Informasi suhu setiap ikan dalam satuan derajat celcius ketika pendaratan ikan dari kapal tertera dalam record of harvest vessel, akan tetapi dalam
pelaksanaannya tidak dilakukan perekaman suhu ketika di transit karena asumsi supplier ikan masih dalam keadaan setengah beku dengan suhu sekitar 0
o
C akibat pendinginan RSW Refrigerated Sea Water di dalam palka kapal dan waktu
penanganan di transit tidak memakan waktu lama 30-45 menit serta suhu ruang transit yang rendah sekitar 20
o
C. Suhu yang tertera dalam record of harvest vessel dalam kenyataannya adalah suhu pusat ikan ketika sampai di perusahaan.
Meskipun pendaratan ikan dari kapal tidak membutuhkan waktu yang lama dan kondisi ikan relatif dalam keadaan setengah beku akan tetapi rekaman suhu ikan
selama di transit dan selama di palka kapal tetap dibutuhkan untuk menjamin kualitas ikan tuna mulai dari proses penangkapan sampai pendaratan di transit.
Sistem perekaman produksi tuna loin beku di PT X dilakukan secara berurutan pada setiap tahapan proses, mulai dari pembelian sampai dengan
pengisian produk akhir untuk di ekspor. Akan tetapi dalam pelaksanaannya terdapat tahapan produksi penting yang tidak dilakukan perekaman oleh pihak
perusahaan, yaitu pemberian gas CO karbon monoksida. Hal ini dapat dilihat dari asesmen sistem traceability tuna loin pada Lampiran 12.

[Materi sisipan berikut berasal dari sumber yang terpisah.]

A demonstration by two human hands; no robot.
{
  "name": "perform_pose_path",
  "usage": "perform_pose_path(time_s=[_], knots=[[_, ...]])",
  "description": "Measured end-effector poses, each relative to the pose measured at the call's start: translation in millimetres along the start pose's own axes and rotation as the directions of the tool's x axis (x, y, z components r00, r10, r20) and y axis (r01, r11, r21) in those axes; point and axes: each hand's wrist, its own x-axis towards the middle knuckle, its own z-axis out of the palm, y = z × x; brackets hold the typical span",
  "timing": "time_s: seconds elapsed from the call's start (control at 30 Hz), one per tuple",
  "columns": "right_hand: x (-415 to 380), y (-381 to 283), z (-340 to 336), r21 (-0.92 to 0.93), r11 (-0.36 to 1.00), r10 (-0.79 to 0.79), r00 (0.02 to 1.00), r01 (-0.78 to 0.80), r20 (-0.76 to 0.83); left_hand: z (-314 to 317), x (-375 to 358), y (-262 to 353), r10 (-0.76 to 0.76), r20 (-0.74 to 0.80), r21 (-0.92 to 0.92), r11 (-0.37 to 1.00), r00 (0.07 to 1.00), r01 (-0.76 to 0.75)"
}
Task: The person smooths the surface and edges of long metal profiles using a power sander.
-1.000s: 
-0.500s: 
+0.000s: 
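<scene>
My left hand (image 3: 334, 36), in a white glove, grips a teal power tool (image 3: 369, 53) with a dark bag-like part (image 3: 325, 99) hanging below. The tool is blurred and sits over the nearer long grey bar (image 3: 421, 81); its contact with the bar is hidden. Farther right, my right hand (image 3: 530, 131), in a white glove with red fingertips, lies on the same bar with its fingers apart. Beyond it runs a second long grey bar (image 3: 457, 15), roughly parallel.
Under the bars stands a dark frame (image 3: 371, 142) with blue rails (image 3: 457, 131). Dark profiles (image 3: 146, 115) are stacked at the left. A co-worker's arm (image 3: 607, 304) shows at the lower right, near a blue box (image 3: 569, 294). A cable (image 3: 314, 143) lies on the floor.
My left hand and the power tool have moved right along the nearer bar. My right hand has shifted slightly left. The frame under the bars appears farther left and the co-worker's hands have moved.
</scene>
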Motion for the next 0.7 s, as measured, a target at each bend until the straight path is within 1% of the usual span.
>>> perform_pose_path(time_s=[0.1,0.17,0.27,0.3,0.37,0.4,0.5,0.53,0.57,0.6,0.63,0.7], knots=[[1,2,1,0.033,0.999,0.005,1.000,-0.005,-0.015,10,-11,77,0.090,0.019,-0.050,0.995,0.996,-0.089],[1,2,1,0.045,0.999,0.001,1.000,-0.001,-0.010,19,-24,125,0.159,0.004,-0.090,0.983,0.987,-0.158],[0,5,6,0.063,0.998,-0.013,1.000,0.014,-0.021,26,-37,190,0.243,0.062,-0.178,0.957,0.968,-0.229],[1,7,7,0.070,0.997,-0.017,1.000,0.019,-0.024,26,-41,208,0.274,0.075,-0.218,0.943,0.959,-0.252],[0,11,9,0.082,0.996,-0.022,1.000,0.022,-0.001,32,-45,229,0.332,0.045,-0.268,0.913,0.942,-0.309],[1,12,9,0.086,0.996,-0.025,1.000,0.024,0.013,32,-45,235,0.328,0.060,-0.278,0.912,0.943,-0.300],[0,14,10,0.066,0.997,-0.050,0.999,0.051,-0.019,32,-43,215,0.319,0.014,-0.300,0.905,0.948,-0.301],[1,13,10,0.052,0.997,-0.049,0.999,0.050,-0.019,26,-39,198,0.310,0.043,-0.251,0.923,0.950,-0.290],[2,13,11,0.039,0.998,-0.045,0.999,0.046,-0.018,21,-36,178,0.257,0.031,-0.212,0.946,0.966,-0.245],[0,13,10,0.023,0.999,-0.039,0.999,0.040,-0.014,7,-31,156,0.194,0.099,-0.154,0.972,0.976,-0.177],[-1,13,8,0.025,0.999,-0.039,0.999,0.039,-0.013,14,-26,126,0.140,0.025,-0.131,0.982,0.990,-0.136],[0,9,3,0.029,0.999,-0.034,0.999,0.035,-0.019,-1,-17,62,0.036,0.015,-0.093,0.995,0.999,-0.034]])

Pada tahap pemberian gas CO bahan baku tuna loin tidak ada perekaman dari staf quality control maupun dari staf lainnya. Pemberian gas CO dilakukan
pada daging dalam kemasan plastik dengan penanda batch di suatu ruang khusus yang terpisah dengan ruang lainnya. Gas CO yang diberikan hanya diatur tekanan
gas saja tanpa memperhitungkan volume atau kuantitasnya, selain itu juga tidak memperhatikan mutu daging yang akan diberi gas CO atau antara mutu daging
yang berbeda-beda cenderung mendapat pemberian gas dengan volume yang sama. Akibat proses yang kurang tepat tersebut, setelah pemberian gas CO dan
pendinginan terkadang masih ditemukan beberapa produk yang tidak memenuhi standar kriteria warna daging yang ditetapkan sehingga harus dilakukan
pemberian ulang gas CO. Adanya ruang proses khusus, perlakuan gas CO dan terkadang waktu tunggu proses yang lama dari tahapan ini serta potensi kegagalan
proses akibat standard operational procedur SOP yang kurang lengkap maka diperlukan rekaman tersendiri yang berbeda dengan rekaman dari tahap proses
sebelumnya atau sesudahnya. Rekaman yang lengkap pada proses pemberian gas CO akan memudahkan dalam melakukan penelusuran traceback apabila suatu
saat dilakukan penarikan produk withdrawl atau recall. Rekaman proses pemberian gas CO seharusnya meliputi waktu proses, kode batch loin, suhu
ruang, tekanan gas dan volume gas yang dipakai, jenis, ukuran dan kualitas loin. Tahapan terakhir untuk melakukan perekaman secara internal oleh
perusahaan adalah ketika produk telah siap untuk di ekspor yaitu dilakukan pada proses stuffing atau pengisian kontainer. Perekaman ini dicatat di report of stuffing
Lampiran 11, yang meliputi suhu kontainer, kode produksi, jenis dan jumlah produk. Perekaman selanjutnya adalah customer traceability yang dilakukan oleh
pihak pengimpor, yaitu pada waktu produk telah sampai di port of entry negara pengimpor. Pihak pengimpor menginformasikan tentang kondisi produk kepada
pengekspor setelah dilakukan proses pengiriman produk melalui jalur laut dengan estimasi waktu pengiriman selama 1-2 bulan.